Anyway, once the clothing pile was on our bed, I asked myself three questions (obviously, more complicated than the male process): (1) does it fit? (2) do I wear it?, (3) is it my style or the style that I want? The first question is easily answered. The second question is where I catch myself lying. Something like: “Yes,  I wore that shirt once in the last three years, but this summer I will probably wear it once a week.”  I never really fool myself but it definitely takes more self-reflection than the first question.  My advice on the second question: be honest with yourself. Having only clothes in your closet that you actually wear is a freeing feeling AND it makes the decision of what to wear each day SO much easier.

Finally for the third hurdle…I mean question…weeding out clothes that are not your style or the style you want. This question is key.  The reason that this question means so much is that there are clothes that you wear frequently and that fit but were more appropriate for a different time in your life or a different style you once had.  A great example is a couple of dresses I still had from my college days that are…ahem…a bit short and skimpy for an attorney who is WAY closer to 30 years old than 20 years old. These things are hard to get rid of but not a part of the style that I want for myself.  Similarly, there are tops that I have purchased because they were cute and I really, really, really wanted them to be my style, but they just aren’t.  At this point in my life, I am building a wardrobe – not just buying and wearing clothes that are cute and trendy.
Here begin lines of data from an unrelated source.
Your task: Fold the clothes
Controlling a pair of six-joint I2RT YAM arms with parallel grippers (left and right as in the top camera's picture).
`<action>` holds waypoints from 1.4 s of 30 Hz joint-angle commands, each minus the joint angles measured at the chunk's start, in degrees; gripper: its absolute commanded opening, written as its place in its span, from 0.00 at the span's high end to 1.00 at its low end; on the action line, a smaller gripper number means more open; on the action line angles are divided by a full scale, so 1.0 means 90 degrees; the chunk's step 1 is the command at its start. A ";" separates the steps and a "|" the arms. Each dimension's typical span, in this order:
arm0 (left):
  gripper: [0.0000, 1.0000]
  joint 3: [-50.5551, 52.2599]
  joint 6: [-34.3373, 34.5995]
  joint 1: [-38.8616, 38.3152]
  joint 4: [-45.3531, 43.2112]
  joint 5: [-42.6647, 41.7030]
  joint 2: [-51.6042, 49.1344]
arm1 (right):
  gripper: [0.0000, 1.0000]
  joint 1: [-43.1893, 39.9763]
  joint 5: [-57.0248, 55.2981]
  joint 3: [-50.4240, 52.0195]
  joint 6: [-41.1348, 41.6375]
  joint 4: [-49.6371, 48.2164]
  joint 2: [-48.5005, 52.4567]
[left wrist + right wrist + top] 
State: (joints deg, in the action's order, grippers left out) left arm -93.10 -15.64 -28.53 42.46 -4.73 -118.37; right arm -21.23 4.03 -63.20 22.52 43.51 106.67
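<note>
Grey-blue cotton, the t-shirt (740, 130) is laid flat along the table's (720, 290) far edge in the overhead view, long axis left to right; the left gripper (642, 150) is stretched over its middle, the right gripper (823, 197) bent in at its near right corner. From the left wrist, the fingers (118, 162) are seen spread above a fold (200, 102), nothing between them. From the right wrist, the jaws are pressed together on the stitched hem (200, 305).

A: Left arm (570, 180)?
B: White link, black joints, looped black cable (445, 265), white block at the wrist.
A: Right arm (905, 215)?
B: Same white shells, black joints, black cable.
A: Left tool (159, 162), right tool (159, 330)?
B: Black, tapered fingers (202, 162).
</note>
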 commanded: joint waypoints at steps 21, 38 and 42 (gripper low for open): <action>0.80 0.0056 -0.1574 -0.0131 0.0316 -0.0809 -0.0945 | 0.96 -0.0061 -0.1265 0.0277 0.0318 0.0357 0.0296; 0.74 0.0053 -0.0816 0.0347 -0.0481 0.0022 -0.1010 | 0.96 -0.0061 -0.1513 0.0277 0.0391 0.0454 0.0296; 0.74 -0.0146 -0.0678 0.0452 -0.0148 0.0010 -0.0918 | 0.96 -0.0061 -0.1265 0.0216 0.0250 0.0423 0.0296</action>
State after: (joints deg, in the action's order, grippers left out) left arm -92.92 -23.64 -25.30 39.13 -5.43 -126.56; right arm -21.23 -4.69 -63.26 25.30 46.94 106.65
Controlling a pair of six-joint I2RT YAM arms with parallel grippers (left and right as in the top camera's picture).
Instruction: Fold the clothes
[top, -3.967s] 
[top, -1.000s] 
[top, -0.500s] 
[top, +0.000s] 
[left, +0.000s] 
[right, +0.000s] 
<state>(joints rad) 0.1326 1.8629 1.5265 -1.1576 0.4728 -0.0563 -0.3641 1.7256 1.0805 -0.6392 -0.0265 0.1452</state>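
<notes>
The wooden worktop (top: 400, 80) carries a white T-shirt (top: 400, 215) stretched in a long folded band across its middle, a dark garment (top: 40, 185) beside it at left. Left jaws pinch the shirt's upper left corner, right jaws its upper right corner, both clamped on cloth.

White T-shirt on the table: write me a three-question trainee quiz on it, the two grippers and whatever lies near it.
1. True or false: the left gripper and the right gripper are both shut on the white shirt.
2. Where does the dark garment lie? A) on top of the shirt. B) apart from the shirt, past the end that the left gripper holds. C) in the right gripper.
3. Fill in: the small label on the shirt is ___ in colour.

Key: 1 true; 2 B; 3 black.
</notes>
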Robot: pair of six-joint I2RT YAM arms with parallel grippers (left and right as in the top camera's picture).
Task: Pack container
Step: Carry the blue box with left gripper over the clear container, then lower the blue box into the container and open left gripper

Obviously, you have to know what your style is before you ask yourself this question, but that is exciting to think about so have fun with it!

All the clothes where the answer to one or all of the three questions is “no” go straight to Goodwill or a consignment store. Get them out of the house fast! Or they might somehow make it back into your closet!

What do you think of my system? Will it work for you? Do you have attachment issues too?